Overview
In this activity, students review evolutionary principles, gaining insights into how various traits influence the characteristics and behavior of a species.
By constructing a fictional animal species, primarily focused on traits related to sexual reproduction, students explore the complex interplay between these traits. They must specify whether each trait evolved through natural selection, sexual selection, or social selection.
Additionally, students analyze each trait by explaining both its advantages and disadvantages. Importantly, students are tasked with ensuring the coherence of their selections, aiming for an integration of traits that collectively form a functional organism with characteristics and behaviours favourable to survival and reproductive fitness.
This activity is ideally used to integrate evolutionary mechanisms and concepts at the end of a unit. The activity can be done completed as a group of individually, where students then present and discuss the decisions they made to construct their fictional species.
Instructional Objectives
Students will be able to
- Describe and provide examples of natural selection, sexual selection and social selection.
- Explain advantages and disadvantages of selected traits and behaviours.
- Analyze whether selected traits and behaviours are evolutionarily compatible in the same species.
Contributor's Notes
Benefits
- Students are tasked with consolidating and integrating several evolutionary concepts together as they construct their species.
- Students benefit from discussing each other’s species, traits and behaviours, presenting each other with different perspectives and reasons for the choices they made.
- Creativity is sometimes absent from scientific disciplines, so this activity opens an avenue for creative exploration for students, many of whom enjoy this activity and produce some excellent renderings and names for their fictional species.
Challenges
- Students typically have a strong understanding of evolutionary mechanisms and selective pressures, but can struggle to integrate these concepts across different traits for their species, and may select traits that are incompatible. These incompatibilities present good points for discussion and consolidation of learning.

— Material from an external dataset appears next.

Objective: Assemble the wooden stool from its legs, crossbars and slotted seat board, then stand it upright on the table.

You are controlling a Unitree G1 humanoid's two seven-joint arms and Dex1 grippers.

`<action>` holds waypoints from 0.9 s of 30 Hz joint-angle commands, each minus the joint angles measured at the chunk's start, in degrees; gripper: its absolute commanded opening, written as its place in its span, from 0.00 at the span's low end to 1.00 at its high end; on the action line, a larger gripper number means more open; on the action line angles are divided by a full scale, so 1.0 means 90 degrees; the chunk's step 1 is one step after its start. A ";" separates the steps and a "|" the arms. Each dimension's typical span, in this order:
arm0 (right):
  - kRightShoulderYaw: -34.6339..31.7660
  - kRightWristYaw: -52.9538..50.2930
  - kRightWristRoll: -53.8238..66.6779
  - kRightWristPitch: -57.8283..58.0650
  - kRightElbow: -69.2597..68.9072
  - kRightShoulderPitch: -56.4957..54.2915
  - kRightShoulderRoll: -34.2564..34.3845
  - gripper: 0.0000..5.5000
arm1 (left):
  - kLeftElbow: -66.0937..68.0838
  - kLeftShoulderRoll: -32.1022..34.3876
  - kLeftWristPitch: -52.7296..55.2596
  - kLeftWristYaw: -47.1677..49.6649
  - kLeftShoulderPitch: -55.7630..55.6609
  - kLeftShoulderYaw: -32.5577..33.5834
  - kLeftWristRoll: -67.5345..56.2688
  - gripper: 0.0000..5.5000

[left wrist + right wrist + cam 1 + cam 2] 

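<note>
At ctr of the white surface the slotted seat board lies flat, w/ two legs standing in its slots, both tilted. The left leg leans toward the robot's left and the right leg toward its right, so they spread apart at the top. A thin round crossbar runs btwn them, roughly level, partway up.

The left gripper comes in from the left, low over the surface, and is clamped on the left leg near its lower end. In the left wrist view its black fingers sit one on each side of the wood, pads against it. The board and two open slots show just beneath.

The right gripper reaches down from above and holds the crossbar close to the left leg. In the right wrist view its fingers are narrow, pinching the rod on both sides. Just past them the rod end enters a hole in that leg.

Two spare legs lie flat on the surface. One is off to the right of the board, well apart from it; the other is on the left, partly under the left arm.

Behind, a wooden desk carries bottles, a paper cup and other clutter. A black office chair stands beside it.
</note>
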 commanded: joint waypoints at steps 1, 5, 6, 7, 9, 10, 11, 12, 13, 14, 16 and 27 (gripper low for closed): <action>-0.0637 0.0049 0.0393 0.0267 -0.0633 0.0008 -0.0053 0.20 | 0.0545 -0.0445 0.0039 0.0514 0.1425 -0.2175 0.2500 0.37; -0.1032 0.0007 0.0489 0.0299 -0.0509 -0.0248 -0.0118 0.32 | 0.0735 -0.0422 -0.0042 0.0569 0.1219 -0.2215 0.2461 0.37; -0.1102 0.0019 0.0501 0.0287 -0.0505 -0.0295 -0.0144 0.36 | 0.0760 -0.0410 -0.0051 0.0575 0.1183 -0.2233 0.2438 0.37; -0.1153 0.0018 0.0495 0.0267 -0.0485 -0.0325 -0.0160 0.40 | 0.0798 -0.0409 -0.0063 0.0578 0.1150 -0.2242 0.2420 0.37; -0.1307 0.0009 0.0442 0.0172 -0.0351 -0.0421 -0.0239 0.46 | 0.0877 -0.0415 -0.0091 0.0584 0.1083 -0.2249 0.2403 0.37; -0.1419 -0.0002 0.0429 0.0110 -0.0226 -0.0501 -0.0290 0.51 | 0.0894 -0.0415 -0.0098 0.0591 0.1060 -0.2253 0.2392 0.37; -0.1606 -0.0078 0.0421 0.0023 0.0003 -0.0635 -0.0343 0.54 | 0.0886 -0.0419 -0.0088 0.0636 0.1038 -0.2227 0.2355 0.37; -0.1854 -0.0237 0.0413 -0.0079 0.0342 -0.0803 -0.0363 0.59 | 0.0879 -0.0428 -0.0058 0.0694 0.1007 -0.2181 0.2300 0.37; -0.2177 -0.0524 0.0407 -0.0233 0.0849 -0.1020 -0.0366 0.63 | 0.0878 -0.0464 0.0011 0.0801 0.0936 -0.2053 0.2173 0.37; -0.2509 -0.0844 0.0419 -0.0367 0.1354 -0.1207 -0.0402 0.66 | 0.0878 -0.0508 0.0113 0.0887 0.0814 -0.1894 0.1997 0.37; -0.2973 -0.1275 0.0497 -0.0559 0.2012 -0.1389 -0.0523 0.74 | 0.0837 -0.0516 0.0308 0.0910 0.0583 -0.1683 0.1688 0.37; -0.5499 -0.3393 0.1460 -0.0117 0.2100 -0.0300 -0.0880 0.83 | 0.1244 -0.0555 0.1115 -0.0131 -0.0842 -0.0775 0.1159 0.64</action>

- This is a fun activity, and some students may get a little carried away creating very exaggerated traits or behaviours. There may be some need for the instructor to keep individuals on track during species construction and species presentation.
- Students may be nervous about the drawing component of the exercise, so I always reassure them that their artistic skills are not being evaluated, they just need to put in some effort to display their chosen traits. Other students will be so engaged with the drawing that they will need some direction to more efficiently manage their time.
Tips
- Students sharing their species with each other enriches the learning from this activity. This peer-to-peer sharing can be accomplished through different strategies, including a gallery walk, small group discussions or mini-oral presentation. Students can optionally peer assess each other`s species.
- The worksheet can stand-alone as an end-of-unit assignment that students individually complete, without the in-class time dedicated to the activity. This reduces the richness of the learning, but students will still benefit from the activity if completed individually.
- It could then be interesting to see if there could be any interspecies mating between the constructed species within the class. This has been a discussion point at the end of the activity, but it could be interesting as an extension of the activity; students create an online-dating profile for their species, creating profiles for both the male and female members of their species; they find the ‘ideal match’ for interspecies reproduction from the dating pool; students select and predict the traits of the resultant offspring and the hybrid species.